#### PROBLEM STATEMENT:
Every line with "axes" in it must be copied from the data.

§

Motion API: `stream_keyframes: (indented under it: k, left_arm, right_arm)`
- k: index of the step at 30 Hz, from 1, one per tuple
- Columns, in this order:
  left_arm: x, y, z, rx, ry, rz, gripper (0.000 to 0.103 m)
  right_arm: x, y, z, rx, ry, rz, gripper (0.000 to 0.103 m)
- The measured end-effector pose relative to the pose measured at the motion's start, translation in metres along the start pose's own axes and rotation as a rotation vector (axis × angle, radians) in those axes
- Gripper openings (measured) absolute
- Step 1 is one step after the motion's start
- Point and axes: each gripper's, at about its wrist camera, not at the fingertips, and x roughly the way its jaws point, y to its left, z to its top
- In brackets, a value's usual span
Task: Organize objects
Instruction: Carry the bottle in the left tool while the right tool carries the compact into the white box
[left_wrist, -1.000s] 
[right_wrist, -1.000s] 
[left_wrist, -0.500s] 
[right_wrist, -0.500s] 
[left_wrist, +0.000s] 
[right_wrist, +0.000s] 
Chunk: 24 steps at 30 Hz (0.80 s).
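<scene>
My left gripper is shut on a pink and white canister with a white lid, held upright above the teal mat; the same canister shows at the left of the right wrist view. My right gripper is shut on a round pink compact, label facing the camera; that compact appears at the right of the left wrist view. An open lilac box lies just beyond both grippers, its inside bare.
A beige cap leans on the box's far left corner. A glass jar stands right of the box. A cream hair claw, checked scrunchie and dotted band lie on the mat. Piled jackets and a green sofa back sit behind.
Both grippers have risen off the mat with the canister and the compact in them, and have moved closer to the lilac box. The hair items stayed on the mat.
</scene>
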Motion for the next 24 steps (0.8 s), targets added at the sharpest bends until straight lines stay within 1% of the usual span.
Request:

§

#### REPLY:
- The measured end-effector pose relative to the pose measured at the motion's start, translation in metres along the start pose's own axes and rotation as a rotation vector (axis × angle, radians) in those axes
- Point and axes: each gripper's, at about its wrist camera, not at the fingertips, and x roughly the way its jaws point, y to its left, z to its top

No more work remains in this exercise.